Wednesday, July 30, 2008

non-routine savants

here is very useful post for all you students out there:

How do we find these non-routine savants? There are many factors, of course, but we primarily look for ...

... analytical reasoning. Google is a data-driven, analytic company. When an issue arises or a decision needs to be made, we start with data. That means we can talk about what we know, instead of what we think we know.

... communication skills. Marshalling and understanding the available evidence isn't useful unless you can effectively communicate your conclusions.

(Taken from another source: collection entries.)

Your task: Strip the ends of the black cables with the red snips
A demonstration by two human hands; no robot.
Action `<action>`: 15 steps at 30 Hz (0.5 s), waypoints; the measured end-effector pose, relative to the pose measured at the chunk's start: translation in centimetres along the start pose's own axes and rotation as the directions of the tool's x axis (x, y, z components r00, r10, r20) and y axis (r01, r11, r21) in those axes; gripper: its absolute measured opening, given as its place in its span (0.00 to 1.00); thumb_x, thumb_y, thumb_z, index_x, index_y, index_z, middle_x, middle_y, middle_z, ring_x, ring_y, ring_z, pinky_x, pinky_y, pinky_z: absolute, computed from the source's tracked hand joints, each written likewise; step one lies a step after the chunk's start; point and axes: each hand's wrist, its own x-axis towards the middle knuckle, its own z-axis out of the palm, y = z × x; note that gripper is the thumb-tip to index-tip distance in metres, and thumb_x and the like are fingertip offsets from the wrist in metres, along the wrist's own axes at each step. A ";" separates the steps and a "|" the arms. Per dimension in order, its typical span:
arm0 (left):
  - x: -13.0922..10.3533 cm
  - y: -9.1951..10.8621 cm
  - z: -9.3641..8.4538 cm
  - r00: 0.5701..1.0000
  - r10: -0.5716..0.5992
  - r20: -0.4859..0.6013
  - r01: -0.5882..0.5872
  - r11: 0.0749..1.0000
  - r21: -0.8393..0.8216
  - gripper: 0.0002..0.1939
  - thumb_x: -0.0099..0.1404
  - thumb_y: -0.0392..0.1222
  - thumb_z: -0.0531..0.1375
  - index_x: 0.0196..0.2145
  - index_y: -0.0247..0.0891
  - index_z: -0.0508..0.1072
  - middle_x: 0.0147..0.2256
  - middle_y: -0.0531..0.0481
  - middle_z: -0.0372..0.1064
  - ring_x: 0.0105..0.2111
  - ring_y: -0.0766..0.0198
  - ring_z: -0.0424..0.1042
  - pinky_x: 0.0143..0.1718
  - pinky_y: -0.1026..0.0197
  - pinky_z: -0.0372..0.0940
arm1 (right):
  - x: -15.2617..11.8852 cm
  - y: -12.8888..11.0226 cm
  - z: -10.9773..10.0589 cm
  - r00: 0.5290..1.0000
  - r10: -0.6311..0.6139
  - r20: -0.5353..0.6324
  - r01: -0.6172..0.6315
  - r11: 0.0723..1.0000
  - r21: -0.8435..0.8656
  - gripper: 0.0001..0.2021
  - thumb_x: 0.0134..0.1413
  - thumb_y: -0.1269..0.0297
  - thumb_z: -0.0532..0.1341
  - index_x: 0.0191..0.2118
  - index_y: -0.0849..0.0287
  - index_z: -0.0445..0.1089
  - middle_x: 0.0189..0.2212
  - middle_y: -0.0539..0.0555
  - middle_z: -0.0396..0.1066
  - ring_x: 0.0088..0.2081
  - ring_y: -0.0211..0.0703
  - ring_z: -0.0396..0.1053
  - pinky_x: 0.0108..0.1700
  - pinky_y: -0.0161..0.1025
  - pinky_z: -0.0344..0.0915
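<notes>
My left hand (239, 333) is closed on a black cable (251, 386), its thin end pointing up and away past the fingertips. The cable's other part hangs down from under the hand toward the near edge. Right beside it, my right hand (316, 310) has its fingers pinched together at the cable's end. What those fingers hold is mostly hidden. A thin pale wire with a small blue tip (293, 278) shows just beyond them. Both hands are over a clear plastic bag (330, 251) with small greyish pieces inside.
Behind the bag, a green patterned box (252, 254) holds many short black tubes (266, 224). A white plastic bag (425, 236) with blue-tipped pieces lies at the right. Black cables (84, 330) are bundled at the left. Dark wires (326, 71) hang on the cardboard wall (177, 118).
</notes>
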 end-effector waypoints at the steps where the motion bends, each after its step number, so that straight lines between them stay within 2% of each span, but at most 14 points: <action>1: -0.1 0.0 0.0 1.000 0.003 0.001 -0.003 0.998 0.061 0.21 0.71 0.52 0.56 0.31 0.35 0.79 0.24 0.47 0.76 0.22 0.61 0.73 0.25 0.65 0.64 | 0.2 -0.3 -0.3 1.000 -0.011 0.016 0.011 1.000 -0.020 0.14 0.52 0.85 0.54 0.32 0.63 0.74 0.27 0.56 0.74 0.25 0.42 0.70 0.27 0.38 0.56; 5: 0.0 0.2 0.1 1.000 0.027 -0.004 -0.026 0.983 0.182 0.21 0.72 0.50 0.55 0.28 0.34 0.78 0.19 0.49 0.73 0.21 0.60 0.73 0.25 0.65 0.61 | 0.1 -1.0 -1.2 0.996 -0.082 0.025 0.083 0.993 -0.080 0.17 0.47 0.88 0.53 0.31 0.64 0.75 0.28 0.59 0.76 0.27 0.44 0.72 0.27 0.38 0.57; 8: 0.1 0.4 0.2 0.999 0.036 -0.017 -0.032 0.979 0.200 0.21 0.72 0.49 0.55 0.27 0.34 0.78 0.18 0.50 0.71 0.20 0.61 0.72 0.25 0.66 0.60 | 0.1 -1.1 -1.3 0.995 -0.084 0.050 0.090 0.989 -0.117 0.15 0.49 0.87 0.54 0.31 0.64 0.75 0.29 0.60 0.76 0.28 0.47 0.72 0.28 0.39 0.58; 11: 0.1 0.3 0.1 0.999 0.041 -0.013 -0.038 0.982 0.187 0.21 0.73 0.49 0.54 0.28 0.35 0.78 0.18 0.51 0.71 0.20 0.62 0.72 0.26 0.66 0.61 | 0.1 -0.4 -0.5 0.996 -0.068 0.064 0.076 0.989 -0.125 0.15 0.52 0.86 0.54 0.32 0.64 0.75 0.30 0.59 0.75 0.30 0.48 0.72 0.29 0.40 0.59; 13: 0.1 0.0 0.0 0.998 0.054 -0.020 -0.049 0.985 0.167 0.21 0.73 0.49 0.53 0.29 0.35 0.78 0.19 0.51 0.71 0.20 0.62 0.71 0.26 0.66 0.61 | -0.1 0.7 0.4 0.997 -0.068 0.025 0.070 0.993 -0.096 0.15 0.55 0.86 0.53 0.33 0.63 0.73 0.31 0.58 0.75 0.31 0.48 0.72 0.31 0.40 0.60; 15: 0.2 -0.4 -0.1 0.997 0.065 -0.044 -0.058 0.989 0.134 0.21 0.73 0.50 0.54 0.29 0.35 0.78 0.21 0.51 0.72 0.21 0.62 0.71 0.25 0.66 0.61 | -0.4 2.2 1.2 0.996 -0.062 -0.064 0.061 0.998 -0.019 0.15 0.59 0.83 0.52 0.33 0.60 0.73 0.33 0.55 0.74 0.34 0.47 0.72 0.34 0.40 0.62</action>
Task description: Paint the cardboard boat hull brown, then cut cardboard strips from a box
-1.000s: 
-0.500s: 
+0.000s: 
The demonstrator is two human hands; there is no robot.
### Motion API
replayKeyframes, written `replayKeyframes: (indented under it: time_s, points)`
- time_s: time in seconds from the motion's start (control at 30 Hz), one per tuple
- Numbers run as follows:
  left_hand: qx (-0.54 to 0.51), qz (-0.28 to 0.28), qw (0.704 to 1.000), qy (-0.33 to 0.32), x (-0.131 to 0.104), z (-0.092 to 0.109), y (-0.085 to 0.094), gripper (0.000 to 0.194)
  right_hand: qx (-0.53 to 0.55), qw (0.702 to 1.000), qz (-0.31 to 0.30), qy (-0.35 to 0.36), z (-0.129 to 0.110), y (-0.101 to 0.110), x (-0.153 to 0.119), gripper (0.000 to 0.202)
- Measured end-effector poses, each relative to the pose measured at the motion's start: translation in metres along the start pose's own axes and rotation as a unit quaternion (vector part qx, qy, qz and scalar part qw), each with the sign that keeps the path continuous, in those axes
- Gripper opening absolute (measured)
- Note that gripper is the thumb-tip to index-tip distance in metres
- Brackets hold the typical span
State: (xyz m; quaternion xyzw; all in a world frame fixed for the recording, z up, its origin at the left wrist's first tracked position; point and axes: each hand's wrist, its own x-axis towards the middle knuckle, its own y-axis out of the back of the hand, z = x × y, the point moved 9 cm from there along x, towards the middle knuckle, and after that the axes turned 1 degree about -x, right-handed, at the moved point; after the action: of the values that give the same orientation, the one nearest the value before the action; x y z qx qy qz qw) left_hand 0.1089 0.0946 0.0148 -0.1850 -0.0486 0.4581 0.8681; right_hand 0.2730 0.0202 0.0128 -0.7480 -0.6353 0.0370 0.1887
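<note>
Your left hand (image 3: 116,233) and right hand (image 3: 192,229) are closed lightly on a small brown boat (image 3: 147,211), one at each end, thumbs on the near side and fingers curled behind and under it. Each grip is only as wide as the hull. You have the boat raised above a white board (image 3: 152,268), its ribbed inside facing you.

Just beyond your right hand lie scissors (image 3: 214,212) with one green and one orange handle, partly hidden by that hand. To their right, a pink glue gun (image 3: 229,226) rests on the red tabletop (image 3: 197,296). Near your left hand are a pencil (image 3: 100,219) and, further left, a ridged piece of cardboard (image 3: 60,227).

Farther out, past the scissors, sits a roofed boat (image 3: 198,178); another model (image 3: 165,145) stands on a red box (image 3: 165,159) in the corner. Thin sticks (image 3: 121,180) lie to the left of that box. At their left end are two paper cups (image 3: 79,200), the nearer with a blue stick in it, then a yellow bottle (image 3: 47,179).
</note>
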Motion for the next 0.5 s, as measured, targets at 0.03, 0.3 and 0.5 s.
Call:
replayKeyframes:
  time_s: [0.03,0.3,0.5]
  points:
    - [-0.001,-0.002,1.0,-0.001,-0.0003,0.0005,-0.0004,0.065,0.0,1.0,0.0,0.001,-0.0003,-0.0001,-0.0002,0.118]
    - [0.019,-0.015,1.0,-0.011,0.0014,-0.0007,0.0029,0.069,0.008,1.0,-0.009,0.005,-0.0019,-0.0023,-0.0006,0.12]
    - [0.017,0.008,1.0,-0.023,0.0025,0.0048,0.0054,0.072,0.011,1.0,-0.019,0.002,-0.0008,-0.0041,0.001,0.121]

... a willingness to experiment. Non-routine problems call for non-routine solutions and there is no formula for success. A well-designed experiment calls for a range of treatments, explicit control groups, and careful post-treatment analysis. Sometimes an experiment kills off a pet theory, so you need a willingness to accept the evidence even if you don't like it.

... team players. Virtually every project at Google is run by a small team. People need to work well together and perform up to the team's expectations.

... passion and leadership. This could be professional or in other life experiences: learning languages or saving forests, for example. The main thing, to paraphrase Mr. Drucker, is to be motivated by a sense of importance about what you do.

These characteristics are not just important in our business, but in every business, as well as in government, philanthropy, and academia. The challenge for the up-and-coming generation is how to acquire them. It's easy to educate for the routine, and hard to educate for the novel.


i have a priority to those factors.
1. Passion and Leadership
2. Team Players
3. Communication
4. Everything else.

be passionate and communicate! be a tigger!

Sunday, July 27, 2008

hackystat dev

i've been pretty busy working on hackystat during off time. its pretty fun getting back into hackystat hacking. we've been doing pretty good. actually, its not exactly hackystat hacking. we've been doing a mix of custom and open source hacking. for example, we've been accessing jira directly to get jira issue data. and we've been thinking of creating a mini-feed/stream of consciousness. that doesn't really map too well with hackystat.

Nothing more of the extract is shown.